Скоро станешь ты своим капиталом владать, скоро будешь на всей своей воле, большого над тобой не будет - не забывай же слов моих... Забудешь - до тяжких дней доживешь, бдит бо и не коснит господь, ненавидяй беззакония... Злобиным, Сапожниковым, Громовым не уподобься!.. Не ходи по широкой стезе, ими проложенной,- во тьму кромешную она ведет... Там, в вечной жизни, геенна огненная, здесь, на земле, посмеяние твоей памяти - вот что себе уготоваешь!.. Помни же слово мое.
- Матушка, да разве нет пользы древлему благочестию от того, что почтенные наши люди с сильными мира знаются?..- возразил Петр Степаныч.- Сами же вы не раз мне говаривали, что христианство ими ото многих бед охраняется...

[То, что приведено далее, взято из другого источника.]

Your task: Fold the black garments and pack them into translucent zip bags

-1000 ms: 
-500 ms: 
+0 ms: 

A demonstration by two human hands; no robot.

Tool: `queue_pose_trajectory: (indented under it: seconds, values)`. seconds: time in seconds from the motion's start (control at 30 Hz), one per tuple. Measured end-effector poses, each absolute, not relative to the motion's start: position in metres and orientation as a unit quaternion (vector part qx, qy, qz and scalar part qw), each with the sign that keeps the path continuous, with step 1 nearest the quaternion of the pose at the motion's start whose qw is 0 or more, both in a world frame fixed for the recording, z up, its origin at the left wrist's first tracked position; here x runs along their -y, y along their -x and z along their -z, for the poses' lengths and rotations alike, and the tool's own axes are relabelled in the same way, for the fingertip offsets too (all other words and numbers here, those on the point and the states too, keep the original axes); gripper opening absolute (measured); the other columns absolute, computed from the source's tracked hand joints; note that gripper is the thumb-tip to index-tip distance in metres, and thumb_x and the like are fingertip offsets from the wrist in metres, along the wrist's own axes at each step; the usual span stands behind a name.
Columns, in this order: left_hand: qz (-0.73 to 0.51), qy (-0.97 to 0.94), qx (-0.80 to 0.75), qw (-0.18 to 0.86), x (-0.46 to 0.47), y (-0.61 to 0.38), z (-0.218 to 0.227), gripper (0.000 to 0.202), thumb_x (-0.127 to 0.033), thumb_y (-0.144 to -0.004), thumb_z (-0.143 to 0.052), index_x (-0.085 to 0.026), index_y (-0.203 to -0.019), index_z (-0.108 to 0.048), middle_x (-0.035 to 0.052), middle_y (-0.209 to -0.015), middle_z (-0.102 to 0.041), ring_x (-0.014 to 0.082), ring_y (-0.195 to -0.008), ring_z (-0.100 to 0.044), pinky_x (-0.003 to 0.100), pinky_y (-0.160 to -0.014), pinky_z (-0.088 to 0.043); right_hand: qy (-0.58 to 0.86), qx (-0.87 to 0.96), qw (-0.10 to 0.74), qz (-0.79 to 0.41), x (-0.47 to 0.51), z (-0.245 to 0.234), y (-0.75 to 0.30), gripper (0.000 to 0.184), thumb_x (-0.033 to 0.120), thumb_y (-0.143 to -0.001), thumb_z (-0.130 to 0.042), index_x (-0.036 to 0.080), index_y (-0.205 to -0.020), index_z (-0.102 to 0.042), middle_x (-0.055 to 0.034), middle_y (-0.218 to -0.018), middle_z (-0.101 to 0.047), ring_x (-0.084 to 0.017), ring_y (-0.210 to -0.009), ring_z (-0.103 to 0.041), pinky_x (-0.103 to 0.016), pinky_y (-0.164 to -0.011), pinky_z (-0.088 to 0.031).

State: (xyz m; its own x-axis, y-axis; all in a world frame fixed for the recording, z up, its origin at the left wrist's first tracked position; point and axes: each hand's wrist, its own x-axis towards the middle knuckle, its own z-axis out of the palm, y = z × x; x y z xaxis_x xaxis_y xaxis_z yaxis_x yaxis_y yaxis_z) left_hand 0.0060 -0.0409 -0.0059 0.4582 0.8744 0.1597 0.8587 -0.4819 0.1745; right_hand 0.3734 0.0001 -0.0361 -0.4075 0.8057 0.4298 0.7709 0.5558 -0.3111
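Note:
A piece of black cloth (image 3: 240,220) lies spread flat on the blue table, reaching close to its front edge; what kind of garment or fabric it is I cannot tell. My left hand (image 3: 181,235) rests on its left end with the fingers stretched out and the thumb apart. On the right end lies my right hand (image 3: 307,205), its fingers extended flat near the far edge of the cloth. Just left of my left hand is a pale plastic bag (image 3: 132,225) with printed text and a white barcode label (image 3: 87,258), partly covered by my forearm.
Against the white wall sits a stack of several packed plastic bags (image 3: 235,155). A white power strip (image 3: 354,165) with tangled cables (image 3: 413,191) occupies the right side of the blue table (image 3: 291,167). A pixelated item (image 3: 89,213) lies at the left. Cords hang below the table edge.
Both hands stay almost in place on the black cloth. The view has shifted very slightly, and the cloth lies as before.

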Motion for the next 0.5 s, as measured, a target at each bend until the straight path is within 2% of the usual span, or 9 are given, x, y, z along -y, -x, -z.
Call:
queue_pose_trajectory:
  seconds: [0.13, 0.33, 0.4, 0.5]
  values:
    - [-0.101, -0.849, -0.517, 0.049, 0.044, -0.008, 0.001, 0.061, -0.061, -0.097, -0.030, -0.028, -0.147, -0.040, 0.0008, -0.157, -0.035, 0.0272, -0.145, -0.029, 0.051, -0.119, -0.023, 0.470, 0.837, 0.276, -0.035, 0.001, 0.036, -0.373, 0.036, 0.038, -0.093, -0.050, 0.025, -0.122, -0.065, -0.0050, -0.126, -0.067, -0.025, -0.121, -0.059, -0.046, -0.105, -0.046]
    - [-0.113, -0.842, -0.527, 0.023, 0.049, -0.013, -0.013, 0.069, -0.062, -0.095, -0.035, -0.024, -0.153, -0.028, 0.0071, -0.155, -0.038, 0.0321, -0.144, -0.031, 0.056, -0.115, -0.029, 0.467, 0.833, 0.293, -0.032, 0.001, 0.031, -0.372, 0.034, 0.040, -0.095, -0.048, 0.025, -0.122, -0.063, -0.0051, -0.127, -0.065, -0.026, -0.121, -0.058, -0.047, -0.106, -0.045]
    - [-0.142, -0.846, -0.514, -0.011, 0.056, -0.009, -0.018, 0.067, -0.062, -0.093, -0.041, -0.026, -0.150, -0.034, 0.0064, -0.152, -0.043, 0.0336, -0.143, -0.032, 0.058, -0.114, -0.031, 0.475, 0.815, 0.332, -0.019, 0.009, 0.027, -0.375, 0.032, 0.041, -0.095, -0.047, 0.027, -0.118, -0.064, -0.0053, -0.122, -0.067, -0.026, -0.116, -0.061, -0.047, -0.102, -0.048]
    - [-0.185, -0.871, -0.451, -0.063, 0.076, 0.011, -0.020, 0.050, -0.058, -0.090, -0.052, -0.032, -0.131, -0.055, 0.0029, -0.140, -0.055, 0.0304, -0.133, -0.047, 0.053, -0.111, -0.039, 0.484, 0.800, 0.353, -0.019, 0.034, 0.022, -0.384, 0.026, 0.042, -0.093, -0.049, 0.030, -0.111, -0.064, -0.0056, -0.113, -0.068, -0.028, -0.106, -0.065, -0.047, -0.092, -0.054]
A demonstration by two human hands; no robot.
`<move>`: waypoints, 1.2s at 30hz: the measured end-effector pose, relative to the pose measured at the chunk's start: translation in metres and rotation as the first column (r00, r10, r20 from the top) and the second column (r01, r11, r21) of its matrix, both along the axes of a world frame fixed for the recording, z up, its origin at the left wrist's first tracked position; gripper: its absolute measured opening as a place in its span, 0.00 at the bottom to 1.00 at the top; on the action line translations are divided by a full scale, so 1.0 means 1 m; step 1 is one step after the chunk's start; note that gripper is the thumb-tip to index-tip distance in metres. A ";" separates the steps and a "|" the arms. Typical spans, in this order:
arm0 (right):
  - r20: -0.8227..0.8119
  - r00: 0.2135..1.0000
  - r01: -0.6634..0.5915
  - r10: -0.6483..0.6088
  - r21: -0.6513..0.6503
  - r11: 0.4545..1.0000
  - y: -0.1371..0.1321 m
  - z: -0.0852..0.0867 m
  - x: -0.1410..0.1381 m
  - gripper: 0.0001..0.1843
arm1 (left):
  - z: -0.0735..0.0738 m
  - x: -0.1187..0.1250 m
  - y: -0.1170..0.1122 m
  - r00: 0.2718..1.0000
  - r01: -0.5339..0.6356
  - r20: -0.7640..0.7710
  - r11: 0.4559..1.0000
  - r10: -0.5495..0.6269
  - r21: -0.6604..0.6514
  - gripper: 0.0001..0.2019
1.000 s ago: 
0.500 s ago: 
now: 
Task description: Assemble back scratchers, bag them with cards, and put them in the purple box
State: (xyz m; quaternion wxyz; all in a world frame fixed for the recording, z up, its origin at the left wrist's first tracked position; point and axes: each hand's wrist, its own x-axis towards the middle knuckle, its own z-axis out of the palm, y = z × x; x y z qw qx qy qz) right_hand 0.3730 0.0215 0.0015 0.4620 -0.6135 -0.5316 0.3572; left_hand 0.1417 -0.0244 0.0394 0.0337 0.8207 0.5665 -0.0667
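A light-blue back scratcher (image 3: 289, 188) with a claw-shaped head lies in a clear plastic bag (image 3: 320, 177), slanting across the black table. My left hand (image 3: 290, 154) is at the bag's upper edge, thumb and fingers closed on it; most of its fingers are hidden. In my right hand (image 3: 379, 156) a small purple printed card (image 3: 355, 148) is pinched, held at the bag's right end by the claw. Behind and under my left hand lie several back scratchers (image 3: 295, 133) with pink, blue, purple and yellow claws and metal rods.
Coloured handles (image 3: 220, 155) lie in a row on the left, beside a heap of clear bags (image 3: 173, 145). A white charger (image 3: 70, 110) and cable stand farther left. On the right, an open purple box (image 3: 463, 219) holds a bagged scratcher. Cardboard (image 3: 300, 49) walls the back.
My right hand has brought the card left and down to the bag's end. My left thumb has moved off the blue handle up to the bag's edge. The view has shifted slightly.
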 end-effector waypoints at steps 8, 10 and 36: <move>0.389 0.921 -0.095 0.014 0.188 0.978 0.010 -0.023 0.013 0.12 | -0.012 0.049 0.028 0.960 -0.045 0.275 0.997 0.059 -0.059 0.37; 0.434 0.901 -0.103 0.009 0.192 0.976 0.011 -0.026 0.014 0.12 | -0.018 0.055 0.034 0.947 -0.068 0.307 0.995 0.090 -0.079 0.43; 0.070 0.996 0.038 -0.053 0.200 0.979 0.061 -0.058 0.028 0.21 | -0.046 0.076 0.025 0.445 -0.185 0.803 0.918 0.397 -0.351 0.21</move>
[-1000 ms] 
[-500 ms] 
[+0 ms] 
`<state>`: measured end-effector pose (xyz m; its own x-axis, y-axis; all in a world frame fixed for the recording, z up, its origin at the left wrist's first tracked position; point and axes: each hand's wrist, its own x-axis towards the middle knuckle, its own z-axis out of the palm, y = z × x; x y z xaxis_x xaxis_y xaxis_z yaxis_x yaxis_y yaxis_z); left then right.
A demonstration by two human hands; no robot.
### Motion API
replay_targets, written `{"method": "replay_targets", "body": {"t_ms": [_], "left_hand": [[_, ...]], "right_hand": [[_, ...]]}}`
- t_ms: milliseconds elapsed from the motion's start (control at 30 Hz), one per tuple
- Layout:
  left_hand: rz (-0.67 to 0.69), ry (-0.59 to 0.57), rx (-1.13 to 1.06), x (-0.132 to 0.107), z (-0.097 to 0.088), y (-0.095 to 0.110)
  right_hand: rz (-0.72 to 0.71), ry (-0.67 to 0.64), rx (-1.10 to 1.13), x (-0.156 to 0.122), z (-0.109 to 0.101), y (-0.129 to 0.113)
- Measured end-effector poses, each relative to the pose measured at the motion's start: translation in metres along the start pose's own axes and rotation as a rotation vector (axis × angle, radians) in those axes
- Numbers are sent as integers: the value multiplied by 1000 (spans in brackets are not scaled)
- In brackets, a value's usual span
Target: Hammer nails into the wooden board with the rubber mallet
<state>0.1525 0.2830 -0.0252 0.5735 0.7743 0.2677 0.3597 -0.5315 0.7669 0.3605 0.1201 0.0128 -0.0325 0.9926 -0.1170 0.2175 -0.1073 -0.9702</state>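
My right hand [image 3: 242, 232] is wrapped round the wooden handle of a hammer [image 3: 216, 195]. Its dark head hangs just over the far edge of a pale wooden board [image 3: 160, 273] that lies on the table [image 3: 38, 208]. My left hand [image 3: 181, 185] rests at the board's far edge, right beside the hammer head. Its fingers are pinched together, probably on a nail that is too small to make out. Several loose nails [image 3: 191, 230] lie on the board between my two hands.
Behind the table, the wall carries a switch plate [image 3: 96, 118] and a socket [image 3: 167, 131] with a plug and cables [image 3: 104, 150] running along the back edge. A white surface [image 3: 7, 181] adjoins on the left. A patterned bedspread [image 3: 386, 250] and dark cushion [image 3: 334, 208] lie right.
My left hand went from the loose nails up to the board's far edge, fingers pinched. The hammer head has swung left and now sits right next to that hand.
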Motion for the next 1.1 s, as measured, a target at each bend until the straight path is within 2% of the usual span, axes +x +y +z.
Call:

- Господь пречистыми устами своими повелел верным иметь не только чистоту голубину, но и мудрость змеину,- сказала на то Манефа.-- Ну и пусть их, наши рекомые столпы правоверия, носят мудрость змеину - то на пользу христианства... Да сами-то змиями-губителями зачем делаются?.. Пребывали бы в незлобии и чистоте голубиной... Так нет!.. Вникни, друг, в слова мои, мудрость в них. Не моя мудрость, а господня и отец святых завещание. Ими заповеданное слово говорю тебе. Не мне верь, святых отцов послушай. И низко опустила на лицо наметку. Замолчал Самоквасов. Немного повременя спросила у него Манефа:
- Как теперь с дядюшкой-то, с Тимофеем-то Гордеичем?
- По судам дело наше пошло,- отвечал Петр Степаныч.- Обнадеживают, что скоро покончат. По осени надо будет свое получить.
- Дай тебе господи! - молвила Манефа.- Будешь богат - не забудь сира, нища и убога, делись со Христом своим богатством... Неимущему подашь - самому Христу подашь. А паче всего в суету не вдавайся, не поклонничай перед игемонами да проконсулами.
- Я, матушка, завсегда рад по силе помощь подать неимущему,- сказал Петр Степаныч.- И на святые обители тоже... Извольте на раздачу принять. И подал ей две сотенных.
- Это, матушка, от самого от меня,- примолвил он.- Досель из чужих рук глядел, жертвовал вам не свое, а дядино. Теперь собственную мою жертву не отриньте.
- Спаси тебя Христос. Благодарна за усердие,- сказала Манефа и, вставши с лавки, положила перед иконами семипоклонный начал.- Чайку не покушаешь ли? спросила она, кончив обряд. И, не дождавшись ответа, ударила в стоявшую возле нее кандию.
Келейная девица вошла... То была Евдокеюшка, племянница добродушной Виринеи, что прежде помогала тетке келарничать. Теперь в игуменьиных комнатах она прислуживала. Манефа велела ей самовар собрать и приготовить что следует к чаю.
- Пали до нас и о тебе, друг мой, недобрые вести, будто и ты мирской славой стал соблазняться,- начала Манефа, только что успела выйти келейница.Потому-то я тебе по духовной любви и говорила так насчет Громова да Злобина. Мирская слава до добра не доводит, любезный мой Петр Степаныч. Верь слову добра желая говорю.